周永旭连忙将他拉开,然后把小灯关上,陵鱼很快就不动了,仿佛陷入了沉睡。
他叹了口气:“你知道它是活的就不要靠那么近嘛,吓一跳吧?”
“问题是我压根就不知道它是活的。”裴汇朗咬牙切齿的说道:“你听过谁家用活人做标本?”
周永旭却丝毫没有把他的问题当回事儿,他耸耸肩,又喝了一口冰凉的矿泉水:“现在的标本可以是活的,而且用一条陵鱼就可以完成骨骼肌肉,器官,神经系统……这么多标本,这不是比死物要方便多了吗?自从取消生死禁忌之后就是这样子了,你昨天解剖的尸体不也是这样嘛……你还说我……”
他的语气听起来有点委屈,可是裴汇朗却丝毫不在线,取消生死禁忌……是他想的那个意思吗?
也就是说意味着……所有的生物不会再死去?
“而且我就只是没有你人道而已嘛……没有像你一样打麻醉药,但是这对于现在的生活来说根本就不重要,反正又不会死……”不知道是不是他觉得自己理亏,周永旭的说话声音逐渐小下去。
太离奇……太过于离谱,导致裴汇朗一时间没有办法接受这一切。
周永旭说他解剖的尸体也是如此……
那也就是说昨天……他解剖了一个……活人吗?
一旦意识到这一点,裴汇朗便再也无法接受,他冲出收藏室,紧接着破门而出,跌跌撞撞的下楼,没有开车,打车到了市局。

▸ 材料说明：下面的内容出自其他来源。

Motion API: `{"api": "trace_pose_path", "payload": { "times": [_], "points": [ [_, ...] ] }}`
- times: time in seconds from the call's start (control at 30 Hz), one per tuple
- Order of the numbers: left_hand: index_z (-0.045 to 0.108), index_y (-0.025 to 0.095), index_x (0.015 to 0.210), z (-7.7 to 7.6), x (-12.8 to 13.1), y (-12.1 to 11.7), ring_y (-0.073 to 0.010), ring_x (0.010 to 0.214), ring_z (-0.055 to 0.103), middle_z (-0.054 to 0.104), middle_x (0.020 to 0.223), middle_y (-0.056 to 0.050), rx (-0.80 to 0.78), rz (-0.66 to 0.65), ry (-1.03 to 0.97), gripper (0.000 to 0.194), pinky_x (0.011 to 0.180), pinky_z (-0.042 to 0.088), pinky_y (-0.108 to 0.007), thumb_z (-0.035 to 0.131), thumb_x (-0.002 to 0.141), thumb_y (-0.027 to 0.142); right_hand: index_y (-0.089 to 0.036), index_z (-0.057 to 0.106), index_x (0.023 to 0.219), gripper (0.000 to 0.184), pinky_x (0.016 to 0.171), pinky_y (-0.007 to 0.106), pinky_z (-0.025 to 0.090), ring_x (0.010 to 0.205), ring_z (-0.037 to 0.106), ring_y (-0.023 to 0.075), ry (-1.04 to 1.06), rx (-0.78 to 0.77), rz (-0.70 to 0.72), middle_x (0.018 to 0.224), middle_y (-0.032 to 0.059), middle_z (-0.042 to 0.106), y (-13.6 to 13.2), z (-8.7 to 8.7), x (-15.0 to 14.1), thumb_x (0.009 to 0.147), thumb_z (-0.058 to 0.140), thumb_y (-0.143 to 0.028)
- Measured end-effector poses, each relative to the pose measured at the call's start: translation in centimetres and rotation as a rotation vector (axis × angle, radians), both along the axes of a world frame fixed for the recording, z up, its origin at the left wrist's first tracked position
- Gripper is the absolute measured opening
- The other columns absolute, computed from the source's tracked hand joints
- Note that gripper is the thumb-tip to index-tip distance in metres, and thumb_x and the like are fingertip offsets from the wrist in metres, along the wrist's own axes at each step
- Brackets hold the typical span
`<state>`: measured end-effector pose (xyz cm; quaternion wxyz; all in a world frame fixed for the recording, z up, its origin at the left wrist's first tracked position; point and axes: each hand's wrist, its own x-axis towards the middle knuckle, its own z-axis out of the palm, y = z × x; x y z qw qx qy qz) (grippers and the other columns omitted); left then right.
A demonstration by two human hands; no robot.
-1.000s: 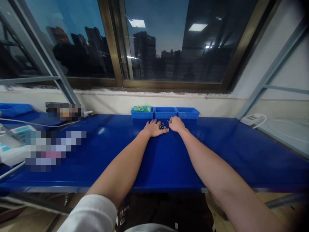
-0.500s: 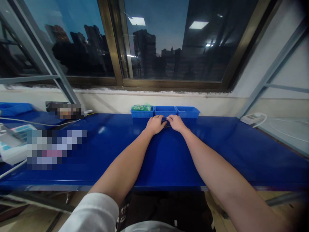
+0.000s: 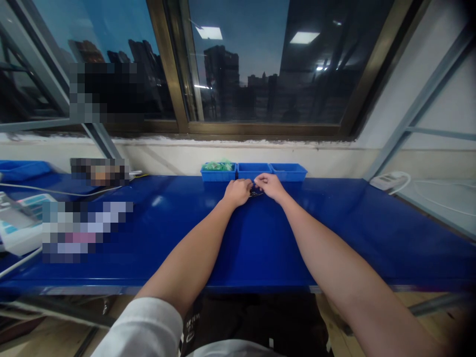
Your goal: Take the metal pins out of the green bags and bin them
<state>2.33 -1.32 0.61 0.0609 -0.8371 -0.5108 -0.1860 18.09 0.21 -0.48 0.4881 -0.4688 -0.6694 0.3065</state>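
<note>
My left hand (image 3: 237, 192) is just in front of the blue bins, fingers curled inward and closed. Close beside it on the right, my right hand (image 3: 270, 187) pinches with thumb and fingertips together. Some small dark, thin pieces (image 3: 256, 192) show in the gap between the two hands, low over the table; their kind is too small to make out. What either set of fingertips grips is hidden. Right behind the hands stand a blue bin with green plastic bags (image 3: 218, 175), a middle blue bin (image 3: 254, 169) and a right blue bin (image 3: 289, 175).
The blue table (image 3: 260, 248) runs along a wall under a window. At left are a white scale-like device (image 3: 22, 235), cables and blurred-out items, with a blue tray (image 3: 24, 168) farther back. A white power strip (image 3: 388, 181) lies at the right edge beside a grey metal post (image 3: 412, 116).
My right hand has risen slightly and its fingers have curled into a tighter pinch. My left hand's fingers have drawn in more. The bins have not moved.
</note>
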Motion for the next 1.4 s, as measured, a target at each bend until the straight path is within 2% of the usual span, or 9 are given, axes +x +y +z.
{"api": "trace_pose_path", "payload": {
  "times": [0.23, 0.47, 0.73, 0.87, 0.93, 1.03, 1.17, 1.27, 1.4],
  "points": [
    [0.052, 0.021, 0.124, -0.2, -0.1, 0.2, -0.0240, 0.114, 0.052, 0.059, 0.120, -0.008, 0.011, 0.005, -0.067, 0.043, 0.095, 0.038, -0.036, 0.033, 0.094, 0.046, -0.016, 0.064, 0.074, 0.020, 0.055, 0.024, 0.044, 0.057, 0.056, 0.0125, 0.213, -0.019, -0.049, 0.065, 0.0021, 0.065, 0.3, 0.2, 0.6, 0.067, 0.061, -0.034],
    [0.044, 0.016, 0.130, -0.7, -1.1, 0.9, -0.0280, 0.116, 0.050, 0.053, 0.126, -0.012, -0.027, 0.123, -0.077, 0.051, 0.096, 0.038, -0.039, 0.037, 0.090, 0.047, -0.016, 0.067, 0.077, 0.017, 0.076, 0.029, 0.046, 0.072, 0.061, 0.0181, -0.066, 0.188, -0.522, 0.073, 0.0051, 0.067, 0.3, 0.4, 2.8, 0.067, 0.054, -0.022],
    [0.046, 0.017, 0.128, -0.9, -1.1, 0.9, -0.0273, 0.115, 0.051, 0.054, 0.125, -0.012, -0.047, 0.107, -0.062, 0.051, 0.095, 0.039, -0.037, 0.038, 0.089, 0.049, -0.015, 0.064, 0.106, 0.038, 0.095, 0.039, 0.038, 0.106, 0.052, 0.0255, -0.203, 0.157, -0.681, 0.101, 0.0097, 0.066, 0.8, 0.2, 4.2, 0.069, 0.052, -0.020],
    [0.045, 0.016, 0.130, -0.8, -1.1, 0.8, -0.0274, 0.116, 0.050, 0.054, 0.125, -0.013, -0.065, 0.116, -0.085, 0.056, 0.097, 0.038, -0.037, 0.036, 0.089, 0.054, -0.023, 0.047, 0.133, 0.068, 0.097, 0.048, 0.034, 0.122, 0.038, 0.0327, -0.230, 0.018, -0.647, 0.133, 0.0105, 0.050, 0.8, 0.0, 4.1, 0.066, 0.059, -0.023],
    [0.042, 0.017, 0.132, -0.8, -1.1, 0.7, -0.0272, 0.118, 0.050, 0.053, 0.128, -0.013, -0.095, 0.106, -0.097, 0.061, 0.098, 0.037, -0.036, 0.035, 0.088, 0.057, -0.022, 0.050, 0.131, 0.066, 0.097, 0.048, 0.034, 0.123, 0.037, 0.0331, -0.256, 0.033, -0.657, 0.134, 0.0114, 0.049, 0.8, 0.0, 4.0, 0.066, 0.059, -0.022],
    [0.038, 0.019, 0.137, -0.8, -1.2, 0.5, -0.0285, 0.124, 0.046, 0.046, 0.138, -0.013, -0.178, 0.042, -0.082, 0.075, 0.101, 0.035, -0.037, 0.037, 0.081, 0.070, -0.017, 0.065, 0.109, 0.044, 0.092, 0.039, 0.040, 0.106, 0.051, 0.0263, -0.283, 0.122, -0.554, 0.112, 0.0104, 0.063, 0.7, -0.1, 3.6, 0.066, 0.056, -0.020],
    [0.034, 0.019, 0.141, -1.0, -1.3, 0.5, -0.0320, 0.136, 0.029, 0.031, 0.148, -0.015, -0.300, -0.011, 0.039, 0.095, 0.108, 0.024, -0.044, 0.038, 0.070, 0.081, -0.016, 0.070, 0.081, 0.021, 0.068, 0.027, 0.045, 0.067, 0.057, 0.0153, -0.323, 0.041, -0.113, 0.071, 0.0007, 0.064, 0.4, -0.2, 2.8, 0.063, 0.060, -0.020],
    [0.030, 0.018, 0.143, -1.1, -1.3, 0.4, -0.0316, 0.140, 0.016, 0.020, 0.152, -0.016, -0.345, 0.015, 0.094, 0.094, 0.111, 0.015, -0.048, 0.032, 0.073, 0.081, -0.017, 0.070, 0.078, 0.018, 0.060, 0.024, 0.042, 0.060, 0.054, 0.0124, -0.381, -0.031, 0.036, 0.063, -0.0024, 0.060, 0.2, -0.2, 2.4, 0.061, 0.065, -0.022],
    [0.029, 0.017, 0.144, -1.3, -1.0, 0.5, -0.0303, 0.141, 0.015, 0.019, 0.152, -0.015, -0.351, 0.041, 0.095, 0.092, 0.111, 0.014, -0.048, 0.024, 0.076, 0.079, -0.018, 0.071, 0.077, 0.017, 0.063, 0.023, 0.043, 0.065, 0.057, 0.0125, -0.481, -0.055, 0.062, 0.069, -0.0009, 0.065, 0.0, -0.2, 2.3, 0.061, 0.067, -0.018]
  ]
}}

市局仍然像一座空城,值班室的两个民警又在打牌了,他们就连坐着的姿势和彼此的角度都与昨天别无二致。
裴汇朗跑到解剖室,那里面冰冻着很多尸体,都是一些没有破的案子的受害人。
裴汇朗有时候会觉得他们很可怜,因为他们就连死后也要躺在一张冰冷无比的床上。
他猛地拉开冰柜的门,露出里面的一具具尸体来。
昨天二次解剖过的女孩,她的心脏已经被取出,她的胸口已经不再起伏。
“哎呀!你都给他打了镇静剂,当然不会动了。”周永旭一直跟在他身后,上气不接下气的喘着。
裴汇朗听了他的话,非常慢的转过头来,问道:“你说谁给他们打了镇静剂?我吗?”
“当然是你呀,难不成是我吗?”周永旭用看白痴的眼神看了他一眼。
“你是说……我也在他们活着的时候……”后面的话无需多说,裴汇朗见周永旭点头如捣蒜。
他下意识的想要否认,却找不到任何否认的借口。
这是只属于他的解剖室,门口还挂着他的名牌和照片,不是他又会是谁?
可他真的会做这种事儿吗?
正当他陷入巨大的疑惑和恐慌当中,他手边的女孩抽动了一下,随后从冰床上坐了起来……
她脖子缓缓转动,终于将脸朝向裴汇朗的方向。
她的动作太慢,以至于裴汇朗根本没有意识到女人已经醒了。
然而,女人张嘴就向裴汇朗的手臂咬去。
“小心!”周永旭眼疾手快的拉了他一把。
如果不是他出手帮忙,裴汇朗的胳膊现在可能如同血葫芦一般了……
“哥,你也真是的,自己的东西也不看好,就让她这么欺负你?”
周永旭为他抱不平,他顺手抄起解剖台上的一把解剖刀,另一只手攥住女孩的头发,趁着她还没有完全恢复,直接划破了她颈部的动脉。
由于冰冻,她的血液流出速度变慢,状似冰沙,裴汇朗看了差点吐出来。
周永旭一手提着女孩的头,女孩的身体随着他的动作颤动了一下,另一只手抓着刀,又无辜又委屈:“裴哥……你干嘛用这种眼神看我……”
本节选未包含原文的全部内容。